We use envoy as request handler which forwards request to local service written in rust. Envoy is proven to be high performance, low latency and highly efficient on request handling. If I have to put a number it would be in single digit ms per request. I will have more detailed benchmark in the coming days.

cotran2 · 16m ago
The model is compact 1.5B, most GPUs can serve it locally and has <100ms e2e latency. For L40s, its 50ms.
jgant13 · 3h ago
Solid. Can you show us when to use this vs. say OpenRouter? The performance seems strong for sure. TIA.
sparacha · 2h ago
Arch is developer friendly, but designed for enterprise-grade customers in mind. The core contributors of Envoy redesigned the proxy substrate to handle prompts - offering something that is battle tested in terms of resiliency, speed, and deployments. Second, OpenRouter offers choice of models, but dynamically routing to LLMs based on user-defined usage policies is uniquely available in Arch. Hope that helps
_nh_ · 1h ago
How do you compare with RouteLLM?
sparacha · 44m ago
RouteLLM is essentially a benchmark-driven approach. Their framework chooses between a weak and a strong model and helps developers optimize for a metric called APGR (Average Performance Gap Recovered) — a measure of how much of the stronger model’s performance can be recovered when routing some queries to the weaker, cheaper model. However, their routing models are trained to maximize performance on public benchmarks like MMLU, BBH, or MT-Bench. These benchmarks may not capture subjective, domain-specific quality signals that surface in practice.

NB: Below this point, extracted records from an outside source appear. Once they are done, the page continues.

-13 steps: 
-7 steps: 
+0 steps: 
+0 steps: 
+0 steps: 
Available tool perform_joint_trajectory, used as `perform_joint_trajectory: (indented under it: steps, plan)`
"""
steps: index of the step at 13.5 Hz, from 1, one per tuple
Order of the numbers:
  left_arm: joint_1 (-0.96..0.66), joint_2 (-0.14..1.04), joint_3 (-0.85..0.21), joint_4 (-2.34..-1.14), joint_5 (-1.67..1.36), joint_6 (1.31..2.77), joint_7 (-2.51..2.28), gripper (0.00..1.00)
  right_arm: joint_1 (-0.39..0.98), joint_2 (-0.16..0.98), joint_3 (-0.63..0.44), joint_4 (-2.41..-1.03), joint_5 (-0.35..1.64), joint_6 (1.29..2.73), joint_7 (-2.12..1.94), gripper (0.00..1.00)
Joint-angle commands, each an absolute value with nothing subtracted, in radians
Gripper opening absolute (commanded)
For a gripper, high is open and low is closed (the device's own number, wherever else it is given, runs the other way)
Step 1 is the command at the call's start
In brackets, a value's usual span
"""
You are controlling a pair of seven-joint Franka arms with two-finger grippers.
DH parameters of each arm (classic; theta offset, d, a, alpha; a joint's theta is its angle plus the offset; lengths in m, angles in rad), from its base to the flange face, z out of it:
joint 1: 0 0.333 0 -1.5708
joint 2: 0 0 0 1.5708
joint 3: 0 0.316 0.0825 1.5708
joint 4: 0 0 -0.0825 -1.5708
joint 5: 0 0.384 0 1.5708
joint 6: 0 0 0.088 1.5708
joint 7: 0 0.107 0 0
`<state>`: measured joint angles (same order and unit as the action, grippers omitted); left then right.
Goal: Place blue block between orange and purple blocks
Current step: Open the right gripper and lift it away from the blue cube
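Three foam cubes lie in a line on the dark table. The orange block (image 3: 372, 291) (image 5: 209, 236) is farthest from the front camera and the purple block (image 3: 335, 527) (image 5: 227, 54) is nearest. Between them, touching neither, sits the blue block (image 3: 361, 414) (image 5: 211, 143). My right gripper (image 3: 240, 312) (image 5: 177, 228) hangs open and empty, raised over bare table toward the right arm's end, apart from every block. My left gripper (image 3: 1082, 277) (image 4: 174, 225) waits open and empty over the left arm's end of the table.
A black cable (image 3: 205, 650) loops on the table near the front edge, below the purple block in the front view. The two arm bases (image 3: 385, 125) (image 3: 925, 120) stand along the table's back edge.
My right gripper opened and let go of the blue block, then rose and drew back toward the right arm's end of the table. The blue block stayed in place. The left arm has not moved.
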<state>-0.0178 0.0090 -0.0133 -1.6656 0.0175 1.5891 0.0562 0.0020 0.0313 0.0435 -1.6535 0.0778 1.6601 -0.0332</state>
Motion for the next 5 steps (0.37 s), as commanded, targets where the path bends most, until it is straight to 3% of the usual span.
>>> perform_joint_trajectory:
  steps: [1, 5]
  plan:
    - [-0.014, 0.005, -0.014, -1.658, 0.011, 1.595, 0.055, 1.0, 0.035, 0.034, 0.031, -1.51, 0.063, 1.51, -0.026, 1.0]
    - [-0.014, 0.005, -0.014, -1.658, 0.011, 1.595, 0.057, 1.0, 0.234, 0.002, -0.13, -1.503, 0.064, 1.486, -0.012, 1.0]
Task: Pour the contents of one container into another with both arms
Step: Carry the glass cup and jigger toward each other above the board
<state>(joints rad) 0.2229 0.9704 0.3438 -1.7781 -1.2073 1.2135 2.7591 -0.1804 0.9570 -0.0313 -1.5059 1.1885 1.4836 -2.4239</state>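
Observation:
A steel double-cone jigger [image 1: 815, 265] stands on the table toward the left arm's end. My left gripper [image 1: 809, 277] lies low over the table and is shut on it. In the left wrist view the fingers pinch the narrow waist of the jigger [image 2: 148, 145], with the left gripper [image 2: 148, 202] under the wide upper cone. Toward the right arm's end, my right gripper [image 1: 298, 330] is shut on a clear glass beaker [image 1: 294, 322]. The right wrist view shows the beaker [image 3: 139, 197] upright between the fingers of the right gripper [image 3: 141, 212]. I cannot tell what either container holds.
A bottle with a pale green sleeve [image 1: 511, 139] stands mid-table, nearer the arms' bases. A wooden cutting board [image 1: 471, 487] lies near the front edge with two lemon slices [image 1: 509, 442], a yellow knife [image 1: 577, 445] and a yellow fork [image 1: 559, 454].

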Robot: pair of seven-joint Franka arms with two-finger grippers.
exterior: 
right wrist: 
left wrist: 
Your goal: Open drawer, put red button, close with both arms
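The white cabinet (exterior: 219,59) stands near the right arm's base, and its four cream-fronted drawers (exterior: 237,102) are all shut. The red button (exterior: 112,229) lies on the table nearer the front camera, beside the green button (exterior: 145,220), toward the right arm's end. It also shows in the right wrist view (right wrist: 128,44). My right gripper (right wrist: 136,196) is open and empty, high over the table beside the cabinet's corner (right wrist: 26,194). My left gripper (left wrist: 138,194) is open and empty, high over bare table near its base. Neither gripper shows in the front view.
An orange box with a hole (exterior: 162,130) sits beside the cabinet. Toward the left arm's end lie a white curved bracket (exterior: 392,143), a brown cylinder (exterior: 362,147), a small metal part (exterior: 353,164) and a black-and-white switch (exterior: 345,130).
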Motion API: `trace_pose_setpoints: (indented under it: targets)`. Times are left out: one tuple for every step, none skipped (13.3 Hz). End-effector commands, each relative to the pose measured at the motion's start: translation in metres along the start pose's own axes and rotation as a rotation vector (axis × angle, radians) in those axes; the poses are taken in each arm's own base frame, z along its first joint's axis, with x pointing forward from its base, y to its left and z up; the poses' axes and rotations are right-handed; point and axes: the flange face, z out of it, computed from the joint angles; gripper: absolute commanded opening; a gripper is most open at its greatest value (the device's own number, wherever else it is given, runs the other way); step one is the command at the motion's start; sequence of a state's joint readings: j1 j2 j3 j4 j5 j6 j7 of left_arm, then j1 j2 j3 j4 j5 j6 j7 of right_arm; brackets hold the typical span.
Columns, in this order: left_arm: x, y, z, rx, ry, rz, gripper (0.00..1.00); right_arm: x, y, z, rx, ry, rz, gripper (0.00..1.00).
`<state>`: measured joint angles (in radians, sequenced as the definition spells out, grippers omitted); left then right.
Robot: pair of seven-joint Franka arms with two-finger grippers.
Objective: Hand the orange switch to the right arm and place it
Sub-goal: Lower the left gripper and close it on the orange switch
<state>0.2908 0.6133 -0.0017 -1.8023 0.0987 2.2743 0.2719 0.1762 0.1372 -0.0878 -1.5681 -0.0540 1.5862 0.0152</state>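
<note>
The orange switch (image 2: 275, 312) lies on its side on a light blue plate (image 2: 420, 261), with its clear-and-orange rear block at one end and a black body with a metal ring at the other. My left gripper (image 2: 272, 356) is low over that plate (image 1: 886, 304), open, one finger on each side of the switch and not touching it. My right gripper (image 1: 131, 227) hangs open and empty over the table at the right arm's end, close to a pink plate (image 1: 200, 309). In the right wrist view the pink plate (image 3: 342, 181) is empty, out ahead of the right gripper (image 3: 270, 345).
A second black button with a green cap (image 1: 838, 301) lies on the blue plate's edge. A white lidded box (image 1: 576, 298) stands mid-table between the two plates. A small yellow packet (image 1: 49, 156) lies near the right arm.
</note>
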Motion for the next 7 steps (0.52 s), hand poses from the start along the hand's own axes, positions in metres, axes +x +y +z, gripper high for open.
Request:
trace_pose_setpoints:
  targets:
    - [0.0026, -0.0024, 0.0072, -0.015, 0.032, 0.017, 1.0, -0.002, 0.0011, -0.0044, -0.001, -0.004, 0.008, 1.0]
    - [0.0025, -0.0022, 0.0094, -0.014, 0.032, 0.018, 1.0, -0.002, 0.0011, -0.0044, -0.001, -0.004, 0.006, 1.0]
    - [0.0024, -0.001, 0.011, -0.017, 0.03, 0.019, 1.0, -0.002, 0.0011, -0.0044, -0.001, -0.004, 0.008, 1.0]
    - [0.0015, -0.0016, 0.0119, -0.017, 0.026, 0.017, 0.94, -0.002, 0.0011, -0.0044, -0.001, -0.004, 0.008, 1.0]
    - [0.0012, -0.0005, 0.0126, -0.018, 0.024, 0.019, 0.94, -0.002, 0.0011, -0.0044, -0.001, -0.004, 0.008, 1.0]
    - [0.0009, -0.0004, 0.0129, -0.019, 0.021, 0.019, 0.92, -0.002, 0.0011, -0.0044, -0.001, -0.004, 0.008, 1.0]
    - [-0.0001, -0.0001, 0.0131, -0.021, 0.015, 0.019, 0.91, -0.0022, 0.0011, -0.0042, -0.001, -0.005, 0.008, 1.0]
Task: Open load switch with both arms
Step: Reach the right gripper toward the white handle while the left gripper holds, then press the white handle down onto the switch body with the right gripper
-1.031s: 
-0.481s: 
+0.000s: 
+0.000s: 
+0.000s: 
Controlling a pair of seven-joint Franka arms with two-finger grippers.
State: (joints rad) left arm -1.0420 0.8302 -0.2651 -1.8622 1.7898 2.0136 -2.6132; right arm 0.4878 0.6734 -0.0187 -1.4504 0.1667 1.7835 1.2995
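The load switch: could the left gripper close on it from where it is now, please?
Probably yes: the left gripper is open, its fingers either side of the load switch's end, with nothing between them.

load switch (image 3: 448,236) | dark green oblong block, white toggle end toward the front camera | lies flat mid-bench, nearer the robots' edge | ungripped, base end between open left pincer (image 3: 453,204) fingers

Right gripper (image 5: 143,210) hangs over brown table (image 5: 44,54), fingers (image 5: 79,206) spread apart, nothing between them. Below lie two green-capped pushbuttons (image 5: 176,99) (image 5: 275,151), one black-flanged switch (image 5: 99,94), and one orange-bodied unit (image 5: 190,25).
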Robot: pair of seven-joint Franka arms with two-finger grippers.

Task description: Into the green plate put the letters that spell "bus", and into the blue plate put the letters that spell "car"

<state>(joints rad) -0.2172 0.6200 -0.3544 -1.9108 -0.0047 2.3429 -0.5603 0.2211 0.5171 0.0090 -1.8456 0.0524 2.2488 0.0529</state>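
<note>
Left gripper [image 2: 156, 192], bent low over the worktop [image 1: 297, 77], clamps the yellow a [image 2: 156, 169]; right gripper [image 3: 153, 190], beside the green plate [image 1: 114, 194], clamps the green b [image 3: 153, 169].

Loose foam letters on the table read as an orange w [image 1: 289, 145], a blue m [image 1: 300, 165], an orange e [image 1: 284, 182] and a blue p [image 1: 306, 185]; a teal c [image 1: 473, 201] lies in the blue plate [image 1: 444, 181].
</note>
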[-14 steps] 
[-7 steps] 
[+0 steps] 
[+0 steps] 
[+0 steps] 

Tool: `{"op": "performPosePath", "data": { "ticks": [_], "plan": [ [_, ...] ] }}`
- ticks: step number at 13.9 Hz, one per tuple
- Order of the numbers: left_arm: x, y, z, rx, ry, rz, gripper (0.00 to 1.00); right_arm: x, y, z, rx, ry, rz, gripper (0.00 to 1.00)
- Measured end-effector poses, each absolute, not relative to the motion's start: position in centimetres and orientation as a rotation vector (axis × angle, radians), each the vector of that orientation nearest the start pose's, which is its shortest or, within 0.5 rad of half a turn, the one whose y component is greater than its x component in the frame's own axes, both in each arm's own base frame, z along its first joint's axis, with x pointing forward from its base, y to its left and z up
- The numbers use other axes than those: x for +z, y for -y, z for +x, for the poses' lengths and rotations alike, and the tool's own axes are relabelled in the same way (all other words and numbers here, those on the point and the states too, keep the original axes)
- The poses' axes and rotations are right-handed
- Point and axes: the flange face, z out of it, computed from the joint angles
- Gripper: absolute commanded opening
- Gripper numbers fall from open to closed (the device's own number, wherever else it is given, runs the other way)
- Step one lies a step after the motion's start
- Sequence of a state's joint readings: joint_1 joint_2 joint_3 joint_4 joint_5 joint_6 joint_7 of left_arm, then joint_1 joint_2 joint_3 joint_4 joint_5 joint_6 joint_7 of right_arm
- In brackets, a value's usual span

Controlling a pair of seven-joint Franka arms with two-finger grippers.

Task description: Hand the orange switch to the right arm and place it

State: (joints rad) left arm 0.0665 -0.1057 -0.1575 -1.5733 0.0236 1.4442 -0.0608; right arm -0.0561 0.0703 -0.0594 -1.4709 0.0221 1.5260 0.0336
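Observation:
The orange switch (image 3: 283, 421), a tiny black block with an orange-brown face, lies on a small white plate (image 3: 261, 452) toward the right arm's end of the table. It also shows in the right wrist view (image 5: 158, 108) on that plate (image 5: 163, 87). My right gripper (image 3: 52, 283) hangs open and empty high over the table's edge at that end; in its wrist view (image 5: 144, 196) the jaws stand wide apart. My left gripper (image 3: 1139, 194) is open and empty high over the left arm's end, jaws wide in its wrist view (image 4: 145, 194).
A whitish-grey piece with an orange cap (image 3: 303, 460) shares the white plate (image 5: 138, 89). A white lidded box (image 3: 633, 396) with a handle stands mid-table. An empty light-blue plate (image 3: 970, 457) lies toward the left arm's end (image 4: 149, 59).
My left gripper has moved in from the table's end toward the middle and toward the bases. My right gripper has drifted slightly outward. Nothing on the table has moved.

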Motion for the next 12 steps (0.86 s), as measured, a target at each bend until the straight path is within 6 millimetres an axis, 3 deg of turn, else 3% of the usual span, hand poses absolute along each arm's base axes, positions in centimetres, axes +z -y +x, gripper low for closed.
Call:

Arch-Router takes a different approach. Instead of focusing benchmark scores, we lets developers define routing policies in plain language based on their preferences — like “contract analysis → GPT-4o” or “lightweight brainstorming → Gemini Flash.” Our 1.5B model learns to map prompts (along with conversational context) to these policies, enabling routing decisions that align with real-world expectations, not abstract leaderboards. Also our approach doesn't require router model retraining when new LLMs are swapped in or when preferences change.

Hope this helps.

cotran2 · 17m ago
There is a case study comparing with RouteLLM in the appendix.
sparacha · 7h ago
Hi HN! I am one of the co-authors of the paper. If there are any questions about our approach, I would love to answer them.
tmaly · 4h ago
do you think it would be possible to quantize this model and still get good results?
sparacha · 4h ago
yes - we have already published a quantized version here: https://huggingface.co/katanemo/Arch-Router-1.5B.gguf. The performance difference with a quant version is negligible. I'll run another analysis and update the thread shortly
sparacha · 3h ago
Overall performance degrades from 93.17 -> 92.99 with a quantized version
jedisct1 · 3h ago
I tried to use it to rate the difficulty level of coding tasks (for InferSwitch, an LLM router), but it performed far worse than Qwen2.5-Coder-7B (but sure, 1.5B vs 7B)
sparacha · 3h ago
Can you share more about your evaluation setup? I would love to see the specific usage pattern as we have tested our model against smaller LLMs and foundational models and our results show things differently. Of course, routing policies should follow best practices here: https://docs.archgw.com/guides/llm_router.html

Nonetheless, super curious to learn more and see what we may be able to improve. This is technically not a classifier model - its a usage prediction model (feels like a classifier, but not quite in terms of intended usage)

cotran2 · 3h ago
According to the post, the model is fine-tuned for routing to different tasks/domains. Classifying difficulty level is probably not the intended use case.